Character, competence, experience and potential key criteria in such evaluations. Humility is an asset. Ideology is far down the list.
Here are two examples of lawmakers — one federal and one state — who similarly altered my understanding of political effectiveness.
The first is former 5th District Congresswoman Darlene Hooley of West Linn, a Democrat. For years, she seemed known for being invisible on major congressional issues. But she and her staff provided excellent constituent service. Over time, I realized Hooley didn’t need the limelight that others sought. Instead, she concentrated on issues where she could affect meaningful change, including identity theft and data privacy.
Second is the late state Rep. Vic Gilliam, R-Silverton. Beneath his actor good looks, sonorous voice and quick wit was a man of deep conviction and compassion, a politician who genuinely wrestled with political decisions. I initially underestimated him. Like Hooley, he had the capacity to zero in on issues overlooked by others, such as elder abuse, and make progress by working across party lines. I admired Gilliam for admitting when he’d been wrong, such as when he criticized Senate President Peter Courtney on the House floor.
Gilliam, who had ALS, also known as Lou Gehrig’s disease, died in June. He was beloved and respected by his House colleagues, regardless of their political party.
Life at the Employment Department: Congress is expected to pass additional coronavirus relief legislation soon, possibly yet this month but certainly early in the Joe Biden administration. Sen. Courtney, D-Salem, last week added his voice to the calls for federal relief.
Whenever that happens, it still will take weeks and possibly months before renewed unemployment benefits flow to Oregonians. The timeline will depend on the complexity of the programs and how much new computer coding is required, according to David Gerstenfeld, acting director of the Oregon Employment Department.
Gerstenfeld said the agency has been working on potential scenarios, having learned difficult but valuable lessons this year.
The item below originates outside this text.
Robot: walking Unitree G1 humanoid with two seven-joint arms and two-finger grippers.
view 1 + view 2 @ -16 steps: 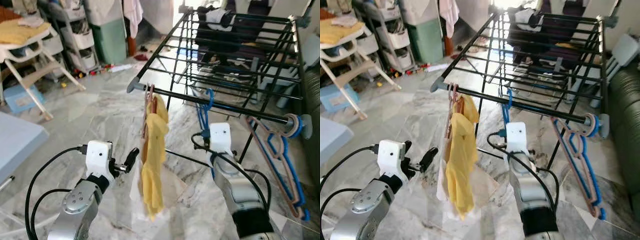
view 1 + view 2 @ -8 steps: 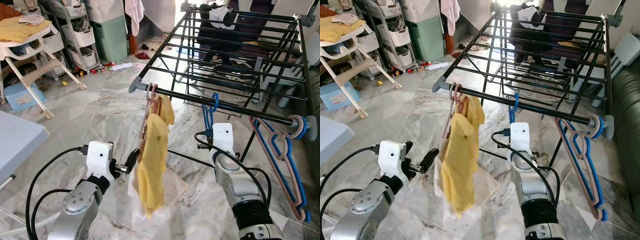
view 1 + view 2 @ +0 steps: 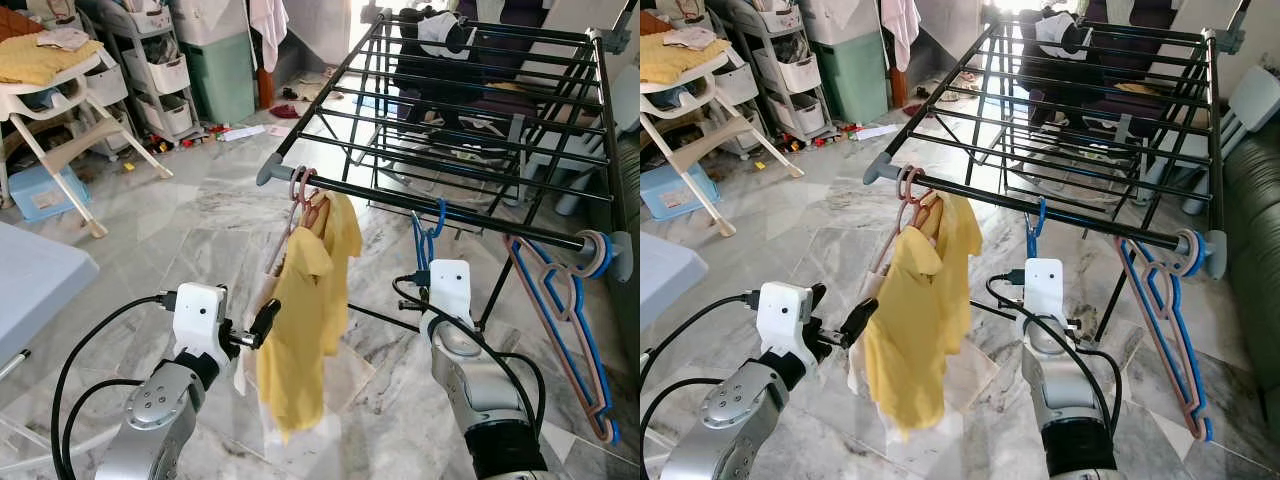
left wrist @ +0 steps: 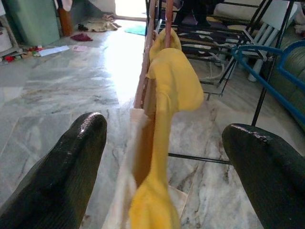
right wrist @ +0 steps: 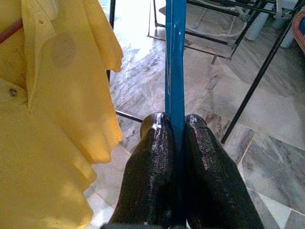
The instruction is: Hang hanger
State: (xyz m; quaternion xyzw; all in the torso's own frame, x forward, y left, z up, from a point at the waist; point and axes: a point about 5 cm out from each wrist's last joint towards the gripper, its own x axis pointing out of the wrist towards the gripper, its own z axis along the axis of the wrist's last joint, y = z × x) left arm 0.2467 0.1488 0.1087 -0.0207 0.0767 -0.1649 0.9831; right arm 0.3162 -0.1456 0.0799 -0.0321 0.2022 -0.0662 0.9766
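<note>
A soft, matt yellow cloth shirt (image 3: 305,330) hangs on a smooth pink plastic hanger (image 3: 300,190). The drying rack's black metal bars (image 3: 450,213) have a dull sheen, capped with grey plastic ends (image 3: 270,171). The slim blue plastic hanger (image 5: 175,62) looks glossy between the shiny black rubbery fingers (image 5: 152,176). The polished marble floor (image 3: 190,220) gleams, veined grey.

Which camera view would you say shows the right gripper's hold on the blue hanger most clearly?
The right wrist view: the right gripper is clamped on the blue hanger. The eye views show the hanger's hook near the rack bar, with the grip itself hidden.
</note>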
The agency has paid out a typical decade’s worth of benefits – $6.2 billion – in the nine months since Gov. Kate Brown first enacted coronavirus business restrictions.
To handle the onslaught of claims, the Employment Department went on a hiring blitz, going from 1,199 employees before mid-March to 2,015 as of this week. (Brown included 2,363 positions in her Governor’s Recommended budget for 2021-23.) An estimated two-thirds of current employees now work remotely.
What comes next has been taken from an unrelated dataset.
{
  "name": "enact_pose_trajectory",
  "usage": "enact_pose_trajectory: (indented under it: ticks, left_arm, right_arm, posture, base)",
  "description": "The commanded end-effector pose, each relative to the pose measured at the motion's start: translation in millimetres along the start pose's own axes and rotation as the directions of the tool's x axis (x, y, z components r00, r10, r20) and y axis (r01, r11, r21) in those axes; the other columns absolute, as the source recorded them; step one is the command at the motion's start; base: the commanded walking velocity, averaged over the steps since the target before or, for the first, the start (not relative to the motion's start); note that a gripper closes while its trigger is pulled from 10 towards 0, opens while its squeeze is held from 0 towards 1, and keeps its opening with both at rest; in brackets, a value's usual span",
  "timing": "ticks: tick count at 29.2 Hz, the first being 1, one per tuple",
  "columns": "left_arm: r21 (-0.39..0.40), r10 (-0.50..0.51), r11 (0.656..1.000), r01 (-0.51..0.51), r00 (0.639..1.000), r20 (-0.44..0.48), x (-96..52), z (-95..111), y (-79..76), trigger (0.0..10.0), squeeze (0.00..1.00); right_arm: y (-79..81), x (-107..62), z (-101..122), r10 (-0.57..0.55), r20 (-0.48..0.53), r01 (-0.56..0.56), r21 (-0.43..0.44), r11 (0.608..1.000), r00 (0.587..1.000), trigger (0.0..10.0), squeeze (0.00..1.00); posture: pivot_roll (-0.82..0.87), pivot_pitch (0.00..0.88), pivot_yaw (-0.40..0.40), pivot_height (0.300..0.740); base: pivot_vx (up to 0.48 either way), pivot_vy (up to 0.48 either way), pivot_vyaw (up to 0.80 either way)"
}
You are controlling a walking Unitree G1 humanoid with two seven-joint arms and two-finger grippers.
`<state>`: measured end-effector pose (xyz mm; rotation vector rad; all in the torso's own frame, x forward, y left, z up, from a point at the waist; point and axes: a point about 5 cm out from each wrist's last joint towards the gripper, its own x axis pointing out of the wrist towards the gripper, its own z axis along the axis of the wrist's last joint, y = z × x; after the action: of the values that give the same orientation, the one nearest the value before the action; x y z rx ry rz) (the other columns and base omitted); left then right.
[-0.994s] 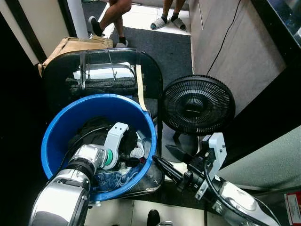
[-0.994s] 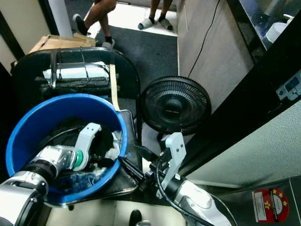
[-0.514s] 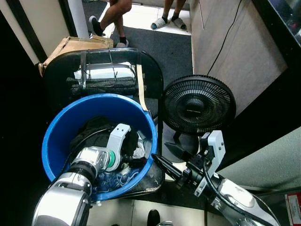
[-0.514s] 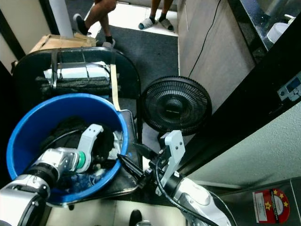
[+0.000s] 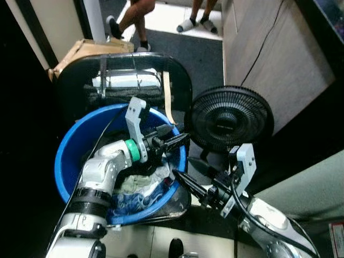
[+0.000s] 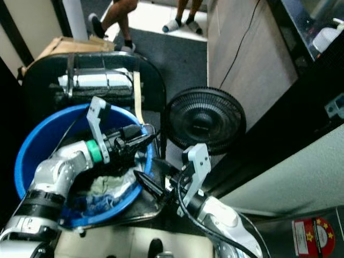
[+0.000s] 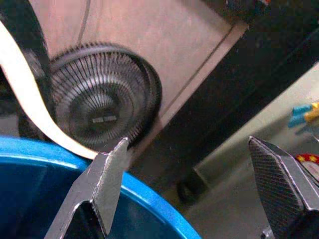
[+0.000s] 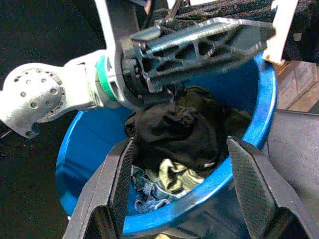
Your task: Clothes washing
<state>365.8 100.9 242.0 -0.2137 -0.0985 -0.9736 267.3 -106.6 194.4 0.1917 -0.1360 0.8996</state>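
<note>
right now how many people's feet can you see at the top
4: a dark shoe and a dark sock on the carpet's far edge, and two light sandals on the pale floor beyond.

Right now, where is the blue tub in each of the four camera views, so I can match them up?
Left eye view: blue tub, lower left.
Right eye view: lower left.
Left wrist view: its rim, just past the fingers.
Right wrist view: between the fingers, clothes inside.
Shared landmark: the black fan beside the tub, in three views.
</note>
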Motion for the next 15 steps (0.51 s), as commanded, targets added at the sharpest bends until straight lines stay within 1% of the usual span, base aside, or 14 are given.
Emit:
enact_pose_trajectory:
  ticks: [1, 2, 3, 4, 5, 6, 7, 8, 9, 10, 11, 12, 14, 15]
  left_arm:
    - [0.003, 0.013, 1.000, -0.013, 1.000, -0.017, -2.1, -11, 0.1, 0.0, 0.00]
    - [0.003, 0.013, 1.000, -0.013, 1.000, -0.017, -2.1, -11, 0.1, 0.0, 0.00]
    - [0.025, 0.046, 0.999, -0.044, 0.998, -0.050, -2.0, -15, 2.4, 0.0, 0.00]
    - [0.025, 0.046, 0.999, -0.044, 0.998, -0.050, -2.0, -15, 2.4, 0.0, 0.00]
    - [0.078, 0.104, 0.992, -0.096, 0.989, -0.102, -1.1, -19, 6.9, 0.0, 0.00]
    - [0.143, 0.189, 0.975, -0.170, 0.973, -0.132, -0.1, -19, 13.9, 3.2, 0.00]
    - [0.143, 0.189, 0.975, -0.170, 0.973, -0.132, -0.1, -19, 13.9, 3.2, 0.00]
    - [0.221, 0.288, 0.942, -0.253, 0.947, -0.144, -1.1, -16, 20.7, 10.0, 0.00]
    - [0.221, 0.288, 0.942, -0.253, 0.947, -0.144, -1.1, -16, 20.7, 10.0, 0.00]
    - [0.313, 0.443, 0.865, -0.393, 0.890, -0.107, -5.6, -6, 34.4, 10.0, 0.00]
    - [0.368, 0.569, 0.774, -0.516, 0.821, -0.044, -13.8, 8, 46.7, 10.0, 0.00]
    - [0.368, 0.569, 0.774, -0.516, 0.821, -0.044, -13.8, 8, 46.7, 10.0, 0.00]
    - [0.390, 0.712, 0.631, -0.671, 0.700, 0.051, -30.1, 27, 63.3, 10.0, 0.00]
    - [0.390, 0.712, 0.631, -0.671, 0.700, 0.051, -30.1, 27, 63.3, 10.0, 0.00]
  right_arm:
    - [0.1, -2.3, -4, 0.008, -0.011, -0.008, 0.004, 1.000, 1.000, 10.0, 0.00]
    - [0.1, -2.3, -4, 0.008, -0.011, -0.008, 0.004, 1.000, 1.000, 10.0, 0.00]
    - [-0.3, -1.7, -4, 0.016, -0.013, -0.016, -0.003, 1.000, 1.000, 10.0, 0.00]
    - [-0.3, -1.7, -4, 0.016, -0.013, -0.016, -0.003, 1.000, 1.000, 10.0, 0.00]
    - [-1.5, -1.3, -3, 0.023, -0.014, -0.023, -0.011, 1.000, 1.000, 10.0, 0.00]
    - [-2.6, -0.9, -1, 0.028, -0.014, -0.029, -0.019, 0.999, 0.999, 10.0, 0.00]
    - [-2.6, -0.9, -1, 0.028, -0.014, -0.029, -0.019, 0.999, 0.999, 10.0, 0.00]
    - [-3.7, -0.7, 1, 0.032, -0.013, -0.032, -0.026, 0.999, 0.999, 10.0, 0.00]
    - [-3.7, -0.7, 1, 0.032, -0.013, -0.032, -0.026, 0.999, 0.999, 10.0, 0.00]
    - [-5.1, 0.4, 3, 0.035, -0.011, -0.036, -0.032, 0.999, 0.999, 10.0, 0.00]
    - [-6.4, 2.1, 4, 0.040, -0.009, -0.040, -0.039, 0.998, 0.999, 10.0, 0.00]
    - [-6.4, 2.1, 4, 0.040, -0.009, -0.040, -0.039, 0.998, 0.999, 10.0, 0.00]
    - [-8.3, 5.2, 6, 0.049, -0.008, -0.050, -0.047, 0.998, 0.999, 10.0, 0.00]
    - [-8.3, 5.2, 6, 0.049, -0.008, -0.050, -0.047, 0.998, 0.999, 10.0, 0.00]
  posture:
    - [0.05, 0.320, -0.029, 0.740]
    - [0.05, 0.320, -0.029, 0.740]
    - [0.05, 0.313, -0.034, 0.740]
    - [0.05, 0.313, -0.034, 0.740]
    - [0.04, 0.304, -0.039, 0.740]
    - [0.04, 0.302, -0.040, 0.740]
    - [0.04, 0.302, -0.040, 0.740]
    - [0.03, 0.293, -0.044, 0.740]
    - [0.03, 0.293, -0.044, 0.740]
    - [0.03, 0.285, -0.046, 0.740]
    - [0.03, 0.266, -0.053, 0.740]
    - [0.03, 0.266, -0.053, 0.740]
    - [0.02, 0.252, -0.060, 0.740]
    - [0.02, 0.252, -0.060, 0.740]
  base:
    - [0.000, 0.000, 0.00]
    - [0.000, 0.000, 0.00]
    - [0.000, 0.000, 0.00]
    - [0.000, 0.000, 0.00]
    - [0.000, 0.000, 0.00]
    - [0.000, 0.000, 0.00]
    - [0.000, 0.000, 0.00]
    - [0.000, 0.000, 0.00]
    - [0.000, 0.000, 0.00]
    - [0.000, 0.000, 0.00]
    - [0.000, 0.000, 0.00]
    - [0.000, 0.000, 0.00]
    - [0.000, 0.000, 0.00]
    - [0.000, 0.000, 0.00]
The state’s renewed restrictions have produced another surge in claims. Callers, if they could get through, faced an average wait time of 96 minutes on Wednesday. The department encourages people instead to use the “Contact Us” form on its website, but Gerstenfeld told legislators this week that the agency was missing its goal of responding to those requests within a week.
Changes, or not, at the Oregon Capitol: Former Oregonian Mark Cruz will take over as chief of staff for the Oregon House Republican Office on Dec. 28, succeeding Bruce Anderson. Cruz mostly recently has been a political appointee in the U.S. Department of Interior, according to House Republican Leader Christine Drazan of Canby.
Courtney has promoted his executive assistant, Johnmartin Sherman-Lewis, to communications director in the Senate President’s Office. The job announcement for filling Sherman-Lewis’ old position lists a monthly salary of $3,317 to $4,879.
Recruitment for a permanent legislative equity officer closed Nov. 30. The Joint Committee on Conduct is currently working through the selection process. Jackie Sandmeyer remains the interim legislative equity officer.
Brett Hanes remains the interim legislative administrator. The Legislative Administration Committee will take up the permanent appointment at its next meeting, according to the House Speaker’s Office. That meeting date has not been publicly announced. The committee last met on Aug. 6.